I'll make a separate plug for KFJC, a radio station in the bay area. All the DJs have totally unique taste and the station is really good if you're into experimental or electronic music.
My personal favorite radio station, and their donation t shirts are awesome.
If I may plug KZSU, on Stanford campus, as another college/community radio outlet in Silicon Valley.
...I worry all the time that, owing to the lack of affordable housing for the creative class, and the general lack of culture throughout the Silicon Valley, that there won't be enough energy to support all these radio stations.
If you're curious, don't be afraid to look into joining them! They both take on community members from throughout the area.
I no longer live in the area, but I aso enjoyed KZSU a lot. It seemed a lot less music focused and felt more like an NPR. They had some really awesome segments, like I remember one in particular about having students look at themselves in a reverse mirror.
KFJC achieves more consistency with its music shows, whereas KZSU is more of a grab-bag. Music shows that fill certain niches, experimental talk programs, and other things like sports broadcasts.
It's certain not to give someone a consistent sound that they'll like, but it usually puts out interesting stuff.
Thanks for the tip! In return, for people who are into this sort of thing but don't know about these (listener-supported radio stations/streams and free music archives):
WFMU is a community radio station. That's distinctly different from what "Public Radio" usually means in US discussions. Public radio stations don't usually do projects like this.
While true in general, public radio has quite a quantity of paid-third-party-ads these days. And they don't just say "supported by [corporation, tag line]", they are full ads, just read by the public radio hosts.
There's one radio station group that has consistently been fully public interest with neither ads nor corporate nor government conflicts-of-interest: the Pacifica network which has affiliates around the country http://pacificanetwork.org
Thanks for the link.
WFMU also runs no ads and has no corporate sponsors.
"WFMU’s primary source of support comes from listener contributions made during our annual on-air fundraising marathonand revenue generated from our annual Record Fair. WFMU does not accept underwriting or corporate sponsorships. We receive some support from foundations and government grants, as long as they do not contain conditions that determine our programming content or restrict our independence."
I remember listening to WFMU's station manager recount one of the times he had to fire a (volunteer) DJ: the DJ was selling ad time on his show. He got away with it for a while because his show was not in English.
It seems that ads were also a motivation for the long-running show JM in the AM to leave the station.
> WFMU, licensed as a non-profit radio station, adheres to the guidelines of charitable and non-commercial radio. With the move of ‘JM in the AM’ exclusively to NSN, the program, its host, its content and its reach will be allowed greater creative flexibility and sponsorship opportunities. [1]
just discovered it this year; cannot believe i went this long without knowing about it.
also the web 1.5ish site and comments board brings me a lot of joy, reminds me of the spirit of the earlier web, in keeping with the free form
nature of the programming itself.
As a former DJ at WFMU, I'm excited to see people are checking it out, it's a great place to invest some donations too, with great perks.
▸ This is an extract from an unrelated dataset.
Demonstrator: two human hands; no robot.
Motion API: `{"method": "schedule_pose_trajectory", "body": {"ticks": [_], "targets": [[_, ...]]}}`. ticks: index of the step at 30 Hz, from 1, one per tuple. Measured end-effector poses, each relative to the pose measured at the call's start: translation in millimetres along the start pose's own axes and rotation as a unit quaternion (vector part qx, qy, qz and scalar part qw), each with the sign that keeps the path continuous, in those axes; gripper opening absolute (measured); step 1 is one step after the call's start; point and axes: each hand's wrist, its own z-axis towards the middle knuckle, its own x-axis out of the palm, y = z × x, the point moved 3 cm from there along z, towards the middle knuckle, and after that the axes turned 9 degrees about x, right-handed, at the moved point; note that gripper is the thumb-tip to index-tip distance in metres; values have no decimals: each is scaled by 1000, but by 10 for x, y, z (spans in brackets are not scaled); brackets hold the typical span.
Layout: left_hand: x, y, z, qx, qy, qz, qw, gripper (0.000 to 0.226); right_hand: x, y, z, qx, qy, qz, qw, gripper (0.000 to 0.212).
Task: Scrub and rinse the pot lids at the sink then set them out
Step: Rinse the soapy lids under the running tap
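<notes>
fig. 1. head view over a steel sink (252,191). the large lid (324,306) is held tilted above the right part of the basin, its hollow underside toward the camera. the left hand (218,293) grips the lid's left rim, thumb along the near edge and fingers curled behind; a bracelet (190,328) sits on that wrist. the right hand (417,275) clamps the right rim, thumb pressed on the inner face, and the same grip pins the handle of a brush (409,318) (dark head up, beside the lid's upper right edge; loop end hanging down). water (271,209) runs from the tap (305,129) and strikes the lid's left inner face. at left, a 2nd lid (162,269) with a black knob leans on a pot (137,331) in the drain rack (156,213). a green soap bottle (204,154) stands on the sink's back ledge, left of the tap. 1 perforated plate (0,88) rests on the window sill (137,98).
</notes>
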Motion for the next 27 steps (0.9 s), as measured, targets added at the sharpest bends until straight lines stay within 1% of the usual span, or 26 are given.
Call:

The FMA started around the time I had a show and also ran a copyright/IP meetup in New York, where we had a presentation about it. Since then, I've been a user of the FMA for music in videos I've made for startups and it's one of the best sources for attribution-only work if you need music for your project (even commercial work). There's a great interview with Jason Signal who started FMA here https://rhizome.org/editorial/2009/may/01/interview-with-jas...
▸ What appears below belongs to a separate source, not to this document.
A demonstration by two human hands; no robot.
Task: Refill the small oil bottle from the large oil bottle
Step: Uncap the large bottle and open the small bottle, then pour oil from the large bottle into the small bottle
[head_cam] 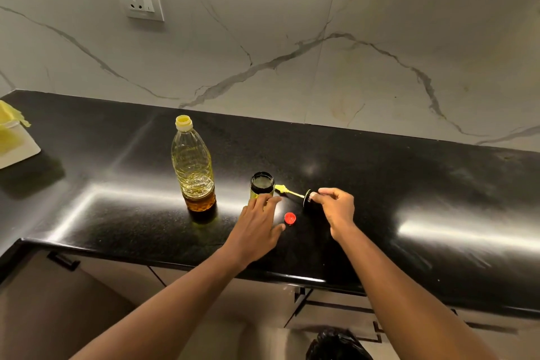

They seem to kind of hide the licenses for each individual track, which is odd since the licensing is the site's USP. Does seem like a great curated archive of fine music, though.
The search page is slightly obscure (though semantically obvious): http://freemusicarchive.org/search It allows to search by license criteria, for example use in commercial derivative works.
Really glad to have stumbled upon this. Brilliant collection. Also, I'm happy to see that the Last.fm scrobbler I use works seemlessly with this. https://github.com/web-scrobbler/web-scrobbler
Flac/Opus may have benefits, but I think the Free Music Archive is optimizing for accessibility. Pretty much anybody can play an MP3 out of the box. I don't think one can say the same about Flac/Opus.
Can my web browser play FLAC or Opus out of the box? Mind, I'm not going to tell you what my web browser is. Because that's why they picked MP3: if you're using MP3 you can confidently say "yes" because it's a computer in 2018.
> Can my web browser play FLAC or Opus out of the box?
Flac isn't really for browser playback, but for lossless backup. Normal browsers should play Opus fine today. Some crippled ones might not, but for that there are projects like this as fallback:
What user experience? Any music archive or store can provide two functions: download for backup purposes (lossless codec is good for it), and on-line playback (for which lossy codec makes sense). Both can be called user experience and both have value.
People don't need to know what it is by default. But they should be able to make lossless backup if they need to.